第13話:断絶
エピソード:断絶
髙橋社長が、まるで城壁のように、多重寺の前に立ちはだかる。工場内の、金属を削る甲高い音だけが、三人の間の張り詰めた空気を、さらに引き裂いていた。
しかし、その均衡を破ったのは、当事者である棚橋直樹、その本人だった。
彼は、ゆっくりと、油に汚れた軍手を外した。
そして、手にしていた工具を、まるで儀式のように、丁寧に、所定の位置に置いた。
全ての雑音から、自らの意志を切り離すかのように。
直樹は、社長の肩を軽く叩き、その制止を穏やかに解くと、自ら多重寺の前へと歩み出た。
12年前の、怯えた少年の面影は、もうどこにもない。そこには、ただ、長い年月と、厳しい労働、そして決して消えることのない罪の意識を、その身に刻み込んだ、一人の誠実な男が立っていた。
「……なんでしょうか」
その声は、驚くほど落ち着いていた。
「また、12年前の、あの事件のことですか?」
諦念。全てを受け入れる、という覚悟。
その、あまりにもまっすぐな瞳に、多重寺は一瞬、言葉を失った。
「…いや」
多重寺は、軌道修正するように、首を横に振った。今日の目的は、過去を断罪することではない。

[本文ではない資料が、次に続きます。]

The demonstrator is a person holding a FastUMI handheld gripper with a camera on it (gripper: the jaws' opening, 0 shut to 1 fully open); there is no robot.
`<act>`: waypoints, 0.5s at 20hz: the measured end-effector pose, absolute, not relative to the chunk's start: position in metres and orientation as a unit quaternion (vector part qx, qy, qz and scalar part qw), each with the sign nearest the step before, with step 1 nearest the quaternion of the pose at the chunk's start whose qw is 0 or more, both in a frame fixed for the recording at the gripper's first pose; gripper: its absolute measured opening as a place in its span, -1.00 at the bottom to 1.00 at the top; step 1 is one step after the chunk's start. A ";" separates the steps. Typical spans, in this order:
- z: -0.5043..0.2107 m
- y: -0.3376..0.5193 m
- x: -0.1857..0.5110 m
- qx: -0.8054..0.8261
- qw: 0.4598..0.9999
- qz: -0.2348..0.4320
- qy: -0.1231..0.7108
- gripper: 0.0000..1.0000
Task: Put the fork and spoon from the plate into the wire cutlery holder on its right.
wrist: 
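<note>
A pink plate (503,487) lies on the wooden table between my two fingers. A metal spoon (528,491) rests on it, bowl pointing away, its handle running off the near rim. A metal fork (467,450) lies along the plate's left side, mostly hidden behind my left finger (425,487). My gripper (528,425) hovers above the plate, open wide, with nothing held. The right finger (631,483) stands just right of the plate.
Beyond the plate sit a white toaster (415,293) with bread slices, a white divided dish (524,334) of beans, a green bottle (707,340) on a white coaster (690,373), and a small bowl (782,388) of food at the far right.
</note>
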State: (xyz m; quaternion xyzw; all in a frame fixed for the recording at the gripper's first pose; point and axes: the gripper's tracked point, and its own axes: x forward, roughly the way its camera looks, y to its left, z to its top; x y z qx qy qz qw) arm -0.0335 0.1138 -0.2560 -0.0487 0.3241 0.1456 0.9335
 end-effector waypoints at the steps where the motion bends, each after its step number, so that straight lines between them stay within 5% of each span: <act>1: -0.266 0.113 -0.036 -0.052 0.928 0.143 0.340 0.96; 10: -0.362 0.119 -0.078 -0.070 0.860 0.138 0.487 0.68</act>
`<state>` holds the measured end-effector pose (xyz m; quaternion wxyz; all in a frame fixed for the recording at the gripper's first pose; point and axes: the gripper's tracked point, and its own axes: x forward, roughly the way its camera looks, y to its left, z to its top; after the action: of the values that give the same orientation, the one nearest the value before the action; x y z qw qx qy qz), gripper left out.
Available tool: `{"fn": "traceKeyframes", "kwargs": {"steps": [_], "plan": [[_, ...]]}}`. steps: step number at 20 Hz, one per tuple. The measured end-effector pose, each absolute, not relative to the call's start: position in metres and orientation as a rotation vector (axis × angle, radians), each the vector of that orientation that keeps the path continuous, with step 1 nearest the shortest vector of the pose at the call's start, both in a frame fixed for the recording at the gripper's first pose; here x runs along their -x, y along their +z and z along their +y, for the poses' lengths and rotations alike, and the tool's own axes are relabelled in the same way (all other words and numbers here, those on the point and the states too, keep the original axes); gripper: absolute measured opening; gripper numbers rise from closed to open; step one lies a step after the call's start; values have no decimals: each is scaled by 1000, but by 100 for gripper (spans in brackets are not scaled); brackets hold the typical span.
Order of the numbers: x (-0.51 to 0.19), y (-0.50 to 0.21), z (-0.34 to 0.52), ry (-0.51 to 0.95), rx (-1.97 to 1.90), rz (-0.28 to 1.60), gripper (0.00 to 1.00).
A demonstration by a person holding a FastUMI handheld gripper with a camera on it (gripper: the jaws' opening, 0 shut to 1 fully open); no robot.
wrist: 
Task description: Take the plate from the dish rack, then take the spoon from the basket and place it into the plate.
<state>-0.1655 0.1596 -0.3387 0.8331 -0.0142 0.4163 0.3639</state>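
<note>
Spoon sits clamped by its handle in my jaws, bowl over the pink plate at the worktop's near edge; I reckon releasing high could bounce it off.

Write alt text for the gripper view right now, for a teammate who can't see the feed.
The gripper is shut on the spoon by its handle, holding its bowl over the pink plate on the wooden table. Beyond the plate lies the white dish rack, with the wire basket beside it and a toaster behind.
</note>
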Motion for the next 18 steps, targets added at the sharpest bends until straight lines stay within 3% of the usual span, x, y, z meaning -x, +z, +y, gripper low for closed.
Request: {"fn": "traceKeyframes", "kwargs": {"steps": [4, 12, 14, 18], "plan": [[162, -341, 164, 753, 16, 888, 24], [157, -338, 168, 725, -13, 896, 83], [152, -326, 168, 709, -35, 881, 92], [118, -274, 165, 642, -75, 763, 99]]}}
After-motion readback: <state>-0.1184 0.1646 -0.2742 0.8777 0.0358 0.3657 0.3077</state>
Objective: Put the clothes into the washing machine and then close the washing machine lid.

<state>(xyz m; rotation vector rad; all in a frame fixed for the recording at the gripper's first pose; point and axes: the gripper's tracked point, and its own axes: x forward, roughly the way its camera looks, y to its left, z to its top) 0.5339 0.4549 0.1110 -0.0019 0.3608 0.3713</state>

「君に、妹さんがいただろ。絹代さん。…あれから、どうしているか、知っているか?」
その名が出た瞬間、直樹の、平静を保っていた表情に、初めて、深い痛みの色が走った。それは、古傷が、予期せぬ瞬間に疼き出したかのような、生々しい痛みだった。
多重寺は、構わずに続けた。
「君が、刑務所にいた5年間。彼女は、面会に来たか?」
直樹は、唇を固く結んだ。
そして、床の一点を見つめながら、絞り出すように、言った。
「…いいや。一度も、会っとりゃせん」
「そうか。…手紙は?」
「……一度も」
一度も、会っていない。
一度も、言葉を交わしていない。
あの聖夜、全てを懸けて守ろうとした妹と、12年間、完全に断絶している。
その事実に、井上はもちろん、多重寺ですら、僅かな驚きを隠せなかった。絹代の、あの狂気的なまでの「兄への贖罪」の物語とは、あまりにもかけ離れた現実だったからだ。
多重寺は、最後の問いを投げかけた。
「なぜだ? 君から、連絡を絶ったのか? それとも…」
その問いを遮ったのは、今まで黙って二人を見ていた、髙橋社長だった。
その声には、後悔と、そしてどうしようもない哀しみが滲んでいた。
「……全部、わしが、断ったんですわ」
「…社長?」
直樹が、驚いたように社長の顔を見る。
髙橋社長は、直樹の視線を、まるで父親のような、温かい目で見返した。
「直樹が出所してから、毎年、クリスマス近くになると、一通だけ、手紙が届いとった。差出人の名前はなかったが、間違いなく、妹さんからだった」
「…………」
「わしは、直樹には見せんかった。あの子が、ようやくここで、新しい人生を始めようとしとる時に、また、あの地獄みたいな過去に引き戻して、たまりますかいな」
「面会の申し出も、何度かあった。それも、全部、わしが『本人が会いたくないと言っている』と嘘をついて、断った」
髙-橋社長は、多重寺に向き直った。その目は、一点の曇りもなかった。
「わしがやったことは、間違っとるかもしれん。じゃが、この子を守るためやった。それだけは、分かってくだせぇ」
「…刑事さん。あんたも、もう、そっとしといてやってはくれんか」
善意。
あまりにも純粋で、そして、あまりにも残酷な、善意。
その善意が、兄妹の運命を、12年間も隔絶させていた。
多重寺は、何も言えなかった。
ただ、工場の窓から差し込む西日が、無数の鉄の削りカスを、キラキラと、まるで涙のように、照らし出しているのを、黙って見ていた。